Instructions for the task:
Retype exactly the lines from the line with "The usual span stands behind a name" to the end of the data, keeping both boundary lines.

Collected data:
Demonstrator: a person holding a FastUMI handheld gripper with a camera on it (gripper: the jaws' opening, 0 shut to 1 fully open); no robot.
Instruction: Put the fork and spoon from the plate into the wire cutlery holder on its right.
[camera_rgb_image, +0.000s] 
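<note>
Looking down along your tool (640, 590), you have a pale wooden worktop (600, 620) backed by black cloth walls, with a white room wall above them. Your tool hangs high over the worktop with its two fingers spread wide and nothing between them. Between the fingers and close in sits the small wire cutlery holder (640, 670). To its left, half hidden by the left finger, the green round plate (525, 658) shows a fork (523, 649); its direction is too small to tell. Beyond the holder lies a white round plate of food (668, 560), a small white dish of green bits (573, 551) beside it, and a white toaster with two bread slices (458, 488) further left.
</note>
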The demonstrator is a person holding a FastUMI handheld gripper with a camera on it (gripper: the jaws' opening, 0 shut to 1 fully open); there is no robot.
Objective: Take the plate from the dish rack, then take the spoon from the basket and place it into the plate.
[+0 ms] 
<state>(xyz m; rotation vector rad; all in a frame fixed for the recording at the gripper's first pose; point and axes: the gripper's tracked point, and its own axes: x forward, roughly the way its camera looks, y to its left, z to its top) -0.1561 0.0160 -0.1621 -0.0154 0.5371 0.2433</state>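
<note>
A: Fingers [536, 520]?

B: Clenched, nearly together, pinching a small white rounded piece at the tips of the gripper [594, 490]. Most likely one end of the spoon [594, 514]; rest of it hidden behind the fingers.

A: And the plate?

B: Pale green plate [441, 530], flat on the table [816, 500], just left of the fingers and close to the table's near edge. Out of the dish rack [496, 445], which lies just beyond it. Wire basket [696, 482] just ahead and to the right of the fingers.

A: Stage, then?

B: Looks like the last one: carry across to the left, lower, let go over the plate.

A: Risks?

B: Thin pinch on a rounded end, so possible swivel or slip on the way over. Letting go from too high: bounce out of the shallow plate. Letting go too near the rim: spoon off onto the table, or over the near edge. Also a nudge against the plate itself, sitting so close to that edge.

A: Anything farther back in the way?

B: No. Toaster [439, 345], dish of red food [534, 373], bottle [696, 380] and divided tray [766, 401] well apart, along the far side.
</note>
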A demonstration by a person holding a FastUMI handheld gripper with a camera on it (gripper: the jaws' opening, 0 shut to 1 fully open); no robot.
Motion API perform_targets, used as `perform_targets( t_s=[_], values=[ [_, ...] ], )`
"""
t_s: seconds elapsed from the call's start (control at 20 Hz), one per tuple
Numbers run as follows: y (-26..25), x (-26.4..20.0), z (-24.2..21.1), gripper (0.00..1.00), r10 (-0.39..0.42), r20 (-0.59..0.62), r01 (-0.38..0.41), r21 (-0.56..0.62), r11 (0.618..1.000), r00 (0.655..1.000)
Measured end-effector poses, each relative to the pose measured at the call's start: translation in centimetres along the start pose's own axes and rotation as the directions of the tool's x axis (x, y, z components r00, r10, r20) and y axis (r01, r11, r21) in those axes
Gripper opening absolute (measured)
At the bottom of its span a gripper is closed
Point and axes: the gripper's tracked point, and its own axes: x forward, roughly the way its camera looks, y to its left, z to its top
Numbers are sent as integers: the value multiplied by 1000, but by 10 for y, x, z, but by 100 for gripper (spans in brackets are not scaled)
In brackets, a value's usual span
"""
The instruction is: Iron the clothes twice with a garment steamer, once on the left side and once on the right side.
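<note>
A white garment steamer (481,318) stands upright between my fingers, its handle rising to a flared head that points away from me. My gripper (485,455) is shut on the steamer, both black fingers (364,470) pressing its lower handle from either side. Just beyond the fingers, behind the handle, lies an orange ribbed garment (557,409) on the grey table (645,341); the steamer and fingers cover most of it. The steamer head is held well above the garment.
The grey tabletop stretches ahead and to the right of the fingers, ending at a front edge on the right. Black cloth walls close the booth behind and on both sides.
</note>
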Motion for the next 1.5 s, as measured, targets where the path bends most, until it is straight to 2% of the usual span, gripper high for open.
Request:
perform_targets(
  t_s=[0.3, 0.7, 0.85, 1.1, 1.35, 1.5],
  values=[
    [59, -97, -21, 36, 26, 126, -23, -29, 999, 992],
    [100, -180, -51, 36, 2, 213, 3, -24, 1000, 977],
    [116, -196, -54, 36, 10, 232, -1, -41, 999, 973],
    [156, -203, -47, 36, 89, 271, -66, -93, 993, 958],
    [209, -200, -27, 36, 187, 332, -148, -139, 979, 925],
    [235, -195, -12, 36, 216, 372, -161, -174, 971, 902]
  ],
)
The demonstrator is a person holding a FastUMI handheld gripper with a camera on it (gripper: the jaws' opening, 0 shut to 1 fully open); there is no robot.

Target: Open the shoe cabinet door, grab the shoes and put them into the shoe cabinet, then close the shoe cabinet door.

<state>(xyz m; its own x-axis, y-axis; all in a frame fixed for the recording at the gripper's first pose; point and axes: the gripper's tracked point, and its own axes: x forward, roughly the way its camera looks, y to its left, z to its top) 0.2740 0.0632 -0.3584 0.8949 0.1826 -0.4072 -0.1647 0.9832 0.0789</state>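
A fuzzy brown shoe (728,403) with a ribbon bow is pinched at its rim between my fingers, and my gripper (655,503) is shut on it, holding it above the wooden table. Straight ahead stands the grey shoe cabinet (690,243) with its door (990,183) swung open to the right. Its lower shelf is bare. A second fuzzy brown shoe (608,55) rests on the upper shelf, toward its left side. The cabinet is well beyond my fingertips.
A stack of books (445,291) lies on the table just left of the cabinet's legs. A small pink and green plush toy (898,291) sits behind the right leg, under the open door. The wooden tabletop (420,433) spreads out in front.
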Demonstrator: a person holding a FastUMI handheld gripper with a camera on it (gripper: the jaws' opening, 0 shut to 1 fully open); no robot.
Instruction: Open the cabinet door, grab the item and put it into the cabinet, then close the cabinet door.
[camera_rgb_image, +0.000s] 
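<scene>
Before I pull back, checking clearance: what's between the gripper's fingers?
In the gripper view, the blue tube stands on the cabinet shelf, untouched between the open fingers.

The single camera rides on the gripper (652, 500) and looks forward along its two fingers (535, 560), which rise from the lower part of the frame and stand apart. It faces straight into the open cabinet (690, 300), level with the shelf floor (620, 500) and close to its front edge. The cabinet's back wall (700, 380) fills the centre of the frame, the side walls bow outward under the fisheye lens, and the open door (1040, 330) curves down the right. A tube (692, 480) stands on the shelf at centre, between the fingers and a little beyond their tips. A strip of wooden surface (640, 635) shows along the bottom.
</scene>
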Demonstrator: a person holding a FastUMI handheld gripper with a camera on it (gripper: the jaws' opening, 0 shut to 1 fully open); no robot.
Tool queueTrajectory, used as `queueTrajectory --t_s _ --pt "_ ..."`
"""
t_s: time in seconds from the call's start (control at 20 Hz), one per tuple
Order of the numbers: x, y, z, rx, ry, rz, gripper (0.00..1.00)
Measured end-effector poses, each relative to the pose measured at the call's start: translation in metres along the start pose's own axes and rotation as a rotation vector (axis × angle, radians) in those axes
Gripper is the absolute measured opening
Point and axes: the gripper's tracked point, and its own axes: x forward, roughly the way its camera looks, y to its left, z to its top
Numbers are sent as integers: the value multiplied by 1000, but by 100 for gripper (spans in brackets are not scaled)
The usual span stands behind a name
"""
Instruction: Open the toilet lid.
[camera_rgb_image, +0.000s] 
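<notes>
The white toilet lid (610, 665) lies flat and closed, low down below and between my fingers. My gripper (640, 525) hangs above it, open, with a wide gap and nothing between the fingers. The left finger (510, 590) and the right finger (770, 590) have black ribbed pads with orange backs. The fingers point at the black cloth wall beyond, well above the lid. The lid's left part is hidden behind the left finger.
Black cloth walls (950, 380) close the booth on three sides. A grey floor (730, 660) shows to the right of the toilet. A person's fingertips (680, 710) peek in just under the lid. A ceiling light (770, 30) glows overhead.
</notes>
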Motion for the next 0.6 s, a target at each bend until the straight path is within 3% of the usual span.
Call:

Solution below:
The usual span stands behind a name
"""
Instruction: Open the toilet lid.
[camera_rgb_image, +0.000s] 
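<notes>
The white toilet lid (610, 665) lies flat and closed, low down below and between my fingers. My gripper (640, 525) hangs above it, open, with a wide gap and nothing between the fingers. The left finger (510, 590) and the right finger (770, 590) have black ribbed pads with orange backs. The fingers point at the black cloth wall beyond, well above the lid. The lid's left part is hidden behind the left finger.
Black cloth walls (950, 380) close the booth on three sides. A grey floor (730, 660) shows to the right of the toilet. A person's fingertips (680, 710) peek in just under the lid. A ceiling light (770, 30) glows overhead.
</notes>
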Motion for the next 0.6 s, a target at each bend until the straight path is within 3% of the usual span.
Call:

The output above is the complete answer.